The system is a bit complex, so let me give you an overview of how it currently works. (If you want full technical details, there are a couple of research papers you could read -- see the bottom.)
Instrumentation: this adds checks on (most) pointer casts, and in a few other places. It also does a little source-level analysis to dump information about allocation sites. We have both (my original) CIL and (Chris's) Clang/LLVM implementations of this. The Clang version is not too pretty at present: it uses -include'd inline helper functions written in C and shared with the CIL implementation. It also requires a bit of a hack to propagate certain type info (in uses of "sizeof") onwards to LLVM so it can be used in a data-flow analysis.
Hints from the programmer: these are necessary to declare allocation functions, besides standard ones (malloc etc.). This is currently done with an environment variable (LIBALLOCS_ALLOC_FNS) though I've thought of adding a command-line option too.
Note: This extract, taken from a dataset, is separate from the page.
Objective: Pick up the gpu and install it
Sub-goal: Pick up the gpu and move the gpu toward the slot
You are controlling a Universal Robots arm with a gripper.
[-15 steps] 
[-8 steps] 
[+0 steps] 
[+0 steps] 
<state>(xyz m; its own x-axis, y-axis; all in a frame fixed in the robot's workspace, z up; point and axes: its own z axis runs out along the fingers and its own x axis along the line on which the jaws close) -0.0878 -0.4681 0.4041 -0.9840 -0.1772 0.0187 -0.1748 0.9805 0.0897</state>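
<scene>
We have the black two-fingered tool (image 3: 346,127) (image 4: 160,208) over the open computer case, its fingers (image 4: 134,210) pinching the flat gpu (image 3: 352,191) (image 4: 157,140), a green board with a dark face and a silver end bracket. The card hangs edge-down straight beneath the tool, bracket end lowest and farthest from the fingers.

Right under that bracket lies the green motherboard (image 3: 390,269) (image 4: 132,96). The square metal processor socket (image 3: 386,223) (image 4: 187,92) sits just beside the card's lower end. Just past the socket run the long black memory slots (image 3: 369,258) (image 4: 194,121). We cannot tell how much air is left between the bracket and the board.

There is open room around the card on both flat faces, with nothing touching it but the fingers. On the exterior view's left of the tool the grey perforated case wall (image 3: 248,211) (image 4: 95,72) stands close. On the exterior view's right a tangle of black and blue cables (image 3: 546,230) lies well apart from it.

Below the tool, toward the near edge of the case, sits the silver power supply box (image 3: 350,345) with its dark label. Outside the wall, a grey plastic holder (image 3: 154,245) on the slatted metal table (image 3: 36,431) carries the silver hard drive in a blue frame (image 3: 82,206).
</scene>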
These declarations have effect at both compile and link time.
Compiler wrapper and helper tools: currently a mixture of shell, Python and C++ helpers building on a pile of my own libraries (libdwarfpp, dwarfidl, liballocstool), for DWARF analysis and postprocessing. Roughly, these are responsible for generating and linking the run-time type information itself.
Type information. This is autogenerated uniqued / COMDAT'd instances of a moderately complex (but compact) C struct for each distinct data type. The model of type info (but not the representation) is somewhat DWARF-inspired.
Runtime. This is a preloadable shared library which does the dispatching of the checks. It also gets its hooks into various places to load type info as necessary, and to observe various kinds of allocation happening within the process. Again it builds on a pile of my other stuff (liballocs, which builds on trap-syscalls, mallochooks, libdlbind).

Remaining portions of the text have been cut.